Attualità

Don Gabriele Mangiarotti. San Marino, un “laboratorio” di buona politica

Ci sono fatti che interrogano, e che in qualche modo ci chiedono di schierarci. I questi giorni una notizia italiana è entrata di prepotenza nelle riflessioni comuni. Tutti abbiamo appreso che il Veneto, una regione tradizionalmente «bianca», ha votato una legge che consente il suicidio in alcuni casi, sorpassando la legge in Italia che prevede che tali norme siano di competenza dello Stato e non delle Regioni. Ma quello che ha fatto riflettere è che buona parte dei favorevoli alla legge, compreso il Governatore della Regione, si sono dichiarati, senza mezzi termini, cattolici.

Si potrà pur dire che questa è una sorta di “autocertificazione”, ma comunque resta aperto il problema: ci si può dire cattolici pubblicamente e professare scelte esplicitamente anticattoliche?
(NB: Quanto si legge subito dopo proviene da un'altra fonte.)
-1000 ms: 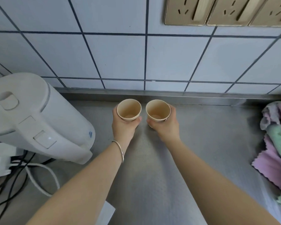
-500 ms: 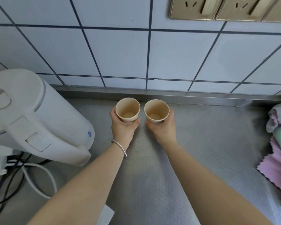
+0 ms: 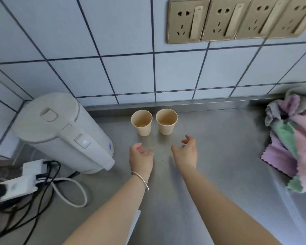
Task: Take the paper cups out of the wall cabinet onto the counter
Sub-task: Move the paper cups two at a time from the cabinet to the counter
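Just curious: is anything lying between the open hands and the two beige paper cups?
No. In the head view, only bare steel counter separates left hand and right hand from the cups.

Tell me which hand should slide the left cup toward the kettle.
Left, probably. The left hand is open and empty just in front of the left cup, on the kettle side. The right hand would have to cross past the right cup.

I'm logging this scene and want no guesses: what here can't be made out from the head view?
- Wall cabinet: outside the frame, above the top edge.
- Cloths: cut by the right edge.
- Power strip: cut by the left edge; cables cover part.
- Rightmost wall socket: cut by the right edge.
- Paper cups: bottoms shaded, any contents unclear.
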Action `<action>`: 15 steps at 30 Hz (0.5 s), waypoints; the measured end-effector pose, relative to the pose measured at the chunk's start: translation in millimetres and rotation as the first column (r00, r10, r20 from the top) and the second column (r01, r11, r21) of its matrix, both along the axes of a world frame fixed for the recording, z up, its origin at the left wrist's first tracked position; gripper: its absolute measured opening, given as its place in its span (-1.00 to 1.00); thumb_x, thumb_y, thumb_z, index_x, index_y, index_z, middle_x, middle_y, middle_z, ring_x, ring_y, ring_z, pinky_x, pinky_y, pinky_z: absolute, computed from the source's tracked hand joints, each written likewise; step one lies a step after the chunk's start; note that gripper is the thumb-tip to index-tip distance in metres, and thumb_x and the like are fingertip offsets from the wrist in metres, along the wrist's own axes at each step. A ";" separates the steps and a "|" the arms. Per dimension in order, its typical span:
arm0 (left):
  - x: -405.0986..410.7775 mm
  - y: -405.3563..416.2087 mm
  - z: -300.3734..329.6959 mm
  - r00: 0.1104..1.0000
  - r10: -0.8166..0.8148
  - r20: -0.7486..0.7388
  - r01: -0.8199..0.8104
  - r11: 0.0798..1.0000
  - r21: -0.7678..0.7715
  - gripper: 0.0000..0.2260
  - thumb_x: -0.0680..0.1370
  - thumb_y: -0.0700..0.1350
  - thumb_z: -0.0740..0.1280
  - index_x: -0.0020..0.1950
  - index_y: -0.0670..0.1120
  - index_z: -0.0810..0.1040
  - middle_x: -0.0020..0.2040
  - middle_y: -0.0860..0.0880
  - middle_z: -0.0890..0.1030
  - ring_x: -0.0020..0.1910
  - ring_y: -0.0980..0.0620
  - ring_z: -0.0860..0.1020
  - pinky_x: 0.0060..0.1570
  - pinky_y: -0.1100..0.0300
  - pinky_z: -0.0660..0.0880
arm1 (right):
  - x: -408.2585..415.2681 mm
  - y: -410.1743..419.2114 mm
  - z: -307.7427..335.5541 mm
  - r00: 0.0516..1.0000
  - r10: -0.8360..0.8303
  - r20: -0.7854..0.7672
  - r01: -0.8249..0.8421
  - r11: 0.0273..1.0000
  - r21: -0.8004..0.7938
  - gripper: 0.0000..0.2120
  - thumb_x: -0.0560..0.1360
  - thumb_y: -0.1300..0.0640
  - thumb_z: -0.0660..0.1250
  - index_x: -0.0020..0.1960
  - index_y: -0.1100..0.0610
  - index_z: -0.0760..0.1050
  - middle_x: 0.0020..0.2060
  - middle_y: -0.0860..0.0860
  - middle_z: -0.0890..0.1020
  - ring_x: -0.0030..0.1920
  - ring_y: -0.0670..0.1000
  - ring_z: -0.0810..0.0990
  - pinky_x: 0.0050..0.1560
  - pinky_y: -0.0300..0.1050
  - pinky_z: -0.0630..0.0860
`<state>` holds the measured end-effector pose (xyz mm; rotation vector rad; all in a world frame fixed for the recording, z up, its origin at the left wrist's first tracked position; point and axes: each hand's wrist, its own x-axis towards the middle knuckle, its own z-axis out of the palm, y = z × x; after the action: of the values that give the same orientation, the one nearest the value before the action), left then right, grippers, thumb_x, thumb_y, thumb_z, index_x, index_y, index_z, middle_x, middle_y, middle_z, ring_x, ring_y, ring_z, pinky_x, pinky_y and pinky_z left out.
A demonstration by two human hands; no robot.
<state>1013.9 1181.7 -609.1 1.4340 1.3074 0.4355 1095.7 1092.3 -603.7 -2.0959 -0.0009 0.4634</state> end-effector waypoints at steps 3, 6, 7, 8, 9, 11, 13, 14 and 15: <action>-4.3 -21.7 13.1 0.986 -0.163 0.035 0.164 0.986 -0.037 -0.65 0.46 -0.20 0.39 0.22 -0.13 0.44 0.09 -0.14 0.61 -0.07 -0.04 0.55 0.04 0.17 0.45 | -17.7 -26.2 14.4 0.994 -0.107 -0.025 0.108 0.994 0.009 -0.45 0.44 0.16 0.33 0.39 0.14 0.26 0.21 0.04 0.49 0.22 0.07 0.49 0.14 -0.06 0.41; -2.8 -48.3 25.7 0.942 -0.333 0.044 0.335 0.942 -0.036 -0.68 0.47 -0.17 0.38 0.20 -0.10 0.45 0.01 -0.09 0.61 -0.07 -0.06 0.56 0.04 0.09 0.49 | -35.7 -67.2 26.0 0.968 -0.247 -0.031 0.248 0.969 0.016 -0.47 0.46 0.14 0.33 0.38 0.15 0.27 0.20 0.06 0.51 0.20 0.09 0.50 0.13 -0.07 0.40; -1.8 -60.4 29.6 0.922 -0.385 0.045 0.386 0.922 -0.035 -0.69 0.46 -0.16 0.38 0.19 -0.08 0.46 -0.01 -0.07 0.60 -0.08 -0.05 0.55 0.03 0.09 0.49 | -41.8 -84.0 29.4 0.957 -0.289 -0.028 0.290 0.957 0.016 -0.48 0.46 0.14 0.33 0.37 0.16 0.28 0.19 0.07 0.51 0.21 0.10 0.50 0.15 -0.05 0.40; -0.7 -74.5 33.8 0.899 -0.435 0.048 0.437 0.899 -0.034 -0.69 0.46 -0.15 0.39 0.18 -0.07 0.46 -0.03 -0.05 0.59 -0.06 -0.05 0.55 0.05 0.09 0.48 | -48.3 -102.5 33.6 0.944 -0.330 -0.027 0.331 0.944 0.014 -0.48 0.46 0.13 0.33 0.37 0.16 0.28 0.19 0.07 0.51 0.21 0.11 0.50 0.15 -0.03 0.41; 0.6 -90.6 37.8 0.872 -0.486 0.054 0.488 0.872 -0.036 -0.68 0.45 -0.15 0.39 0.18 -0.06 0.46 -0.05 -0.03 0.58 -0.04 -0.06 0.56 0.06 0.09 0.47 | -54.5 -122.4 37.8 0.927 -0.373 -0.032 0.373 0.928 0.011 -0.48 0.46 0.12 0.33 0.37 0.16 0.28 0.19 0.07 0.51 0.21 0.11 0.50 0.15 -0.03 0.42; 2.3 -129.2 45.0 0.799 -0.596 0.073 0.600 0.799 -0.039 -0.66 0.44 -0.15 0.40 0.19 -0.08 0.45 -0.07 -0.02 0.58 -0.06 -0.06 0.56 0.06 0.08 0.48 | -69.1 -166.5 47.1 0.891 -0.449 -0.062 0.450 0.893 -0.007 -0.47 0.47 0.09 0.33 0.38 0.15 0.27 0.21 0.07 0.51 0.20 0.11 0.52 0.12 -0.05 0.42; 0.5 -174.5 53.3 0.694 -0.715 0.089 0.719 0.694 -0.032 -0.64 0.45 -0.14 0.39 0.21 -0.08 0.43 -0.06 -0.01 0.59 -0.12 -0.02 0.54 0.00 0.07 0.48 | -88.7 -213.5 55.4 0.851 -0.517 -0.097 0.517 0.856 -0.024 -0.44 0.47 0.05 0.33 0.40 0.15 0.25 0.23 0.09 0.50 0.20 0.12 0.52 0.09 -0.07 0.42; -1.7 -198.3 57.8 0.631 -0.769 0.101 0.774 0.632 -0.024 -0.64 0.45 -0.13 0.39 0.21 -0.08 0.43 -0.05 -0.01 0.59 -0.13 -0.01 0.53 -0.05 0.10 0.46 | -100.9 -236.9 59.9 0.827 -0.551 -0.110 0.552 0.833 -0.028 -0.43 0.47 0.04 0.32 0.41 0.15 0.24 0.23 0.09 0.50 0.19 0.13 0.53 0.06 -0.08 0.41; -5.3 -222.8 61.7 0.565 -0.818 0.110 0.823 0.567 -0.013 -0.65 0.46 -0.14 0.39 0.21 -0.08 0.42 -0.03 -0.02 0.59 -0.13 0.00 0.52 -0.09 0.16 0.43 | -114.6 -259.7 63.4 0.797 -0.593 -0.117 0.594 0.804 -0.033 -0.42 0.47 0.02 0.32 0.42 0.14 0.23 0.22 0.09 0.50 0.17 0.12 0.53 0.05 -0.10 0.41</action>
<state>1008.6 959.0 -547.4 1.7648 0.4329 -0.1853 981.0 832.6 -540.3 -1.9243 0.7134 0.1982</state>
Come si può notare, questo è un problema non solo italiano, ma che riguarda molte realtà nel mondo, e che forse interessa anche noi, nel nostro piccolo, ma in qualche modo grande, stato.

A questo proposito mi ha colpito una recente citazione di un pensatore religioso di grande cultura e spiritualità, che scriveva: «Il fallimento politico dei cattolici in Italia è prima di tutto un fallimento religioso. Hanno voluto salvare le strutture e il potere sacrificando la Verità. Hanno firmato e ratificato leggi che distruggono l’uomo e la famiglia pur di sopravvivere politicamente, diventando servi del mondo.» (Divo Barsotti, Diario di quegli anniNotes ed estratti di spiritualità politica).

E non posso non riferirmi alla recente visita di papa Leone alla nostra Repubblica e alle sue considerazioni. Ci ha ricordato innanzitutto il tema della libertà, con queste preziose parole: «Anzitutto desidero sottolineare che non c’è vera libertà civile senza libertà personale, cioè senza il rispetto e la promozione della dignità della persona umana, di cui la libertà è una componente essenziale. Questa libertà è donata e garantita, in ultima analisi, da Dio, la cui voce risuona nella coscienza di ogni essere umano.

Promuovere la libertà comporta difendere gli spazi della coscienza

E poi non possiamo dimenticare la sottolineatura del nostro compito originale e insostituibile: «Questa visita … mi invita a sottolineare il valore peculiare di uno Stato piccolo, “a misura d’uomo”, in cui è possibile sperimentare la prossimità della politica ai bisogni dei cittadini e, dunque, una democrazia più effettiva, tanto più se animata anche dall’ispirazione cristiana. Perciò la Repubblica di San Marino può essere un “laboratorio” di buona politica, dove, senza derogare alla laicità dello Stato, si può attingere ai principi della dottrina sociale cattolica: la ricerca del bene comune, la destinazione universale dei beni, l’armonia di sussidiarietà e solidarietà, la giustizia sociale».

In questi giorni, in cui il Consiglio Grande e Generale si incontra per una quantità di tematiche, alcune proprio sulla vita e sulla sua dignità, nel rispetto del cammino personale di ognuno, questo invito ad esssere un “laboratorio” di buona politica riveste un rilievo inconfondibile e una responsabilità senza confini. Forse il mondo ci guarda, a partire dall’Italia e dalle regioni a noi vicine. Abbiamo – ed è l’augurio che come Responsabile della Cultura qui in Diocesi rivolgo a tutti, in particolare a coloro che per scelta son appassionati al bene comune – una responsabilità a cui non possiamo venire meno.

«L’obiettivo principale a cui tendere in questo “laboratorio” è la cura dell’umano. Una comunità come la vostra, infatti, al tempo stesso ricca di valori tradizionali e al passo con i tempi sul piano tecnologico, può perseguire efficacemente tale obiettivo, mediante una cura che si traduce nella tutela di ogni vita, in ogni sua fase, dal concepimento alla morte naturale. «La qualità di una civiltà si misura non dalla potenza dei suoi mezzi, ma dalla cura che sa offrire, dalla capacità di riconoscere l’altro come volto e non come funzione. La capacità di saperci prendere cura gli uni degli altri è una dimensione importante del nostro essere umani. […] La tecnologia può sostenere anche la cura reciproca tra persone, ad esempio se offre strumenti che aiutano a prevedere e organizzare, ma senza esautorare la libertà e il giudizio dell’essere umano, soggetto delle relazioni e responsabile delle decisioni».

Questa cura dell’altro è apparsa una nota distintiva della storia sammarinese fin dai suoi albori

Con le parole di un grande poeta, Eliot: «C’è un lavoro comune e c’è una fede per tutti, un compito per ognuno. Ogni uomo al suo lavoro.»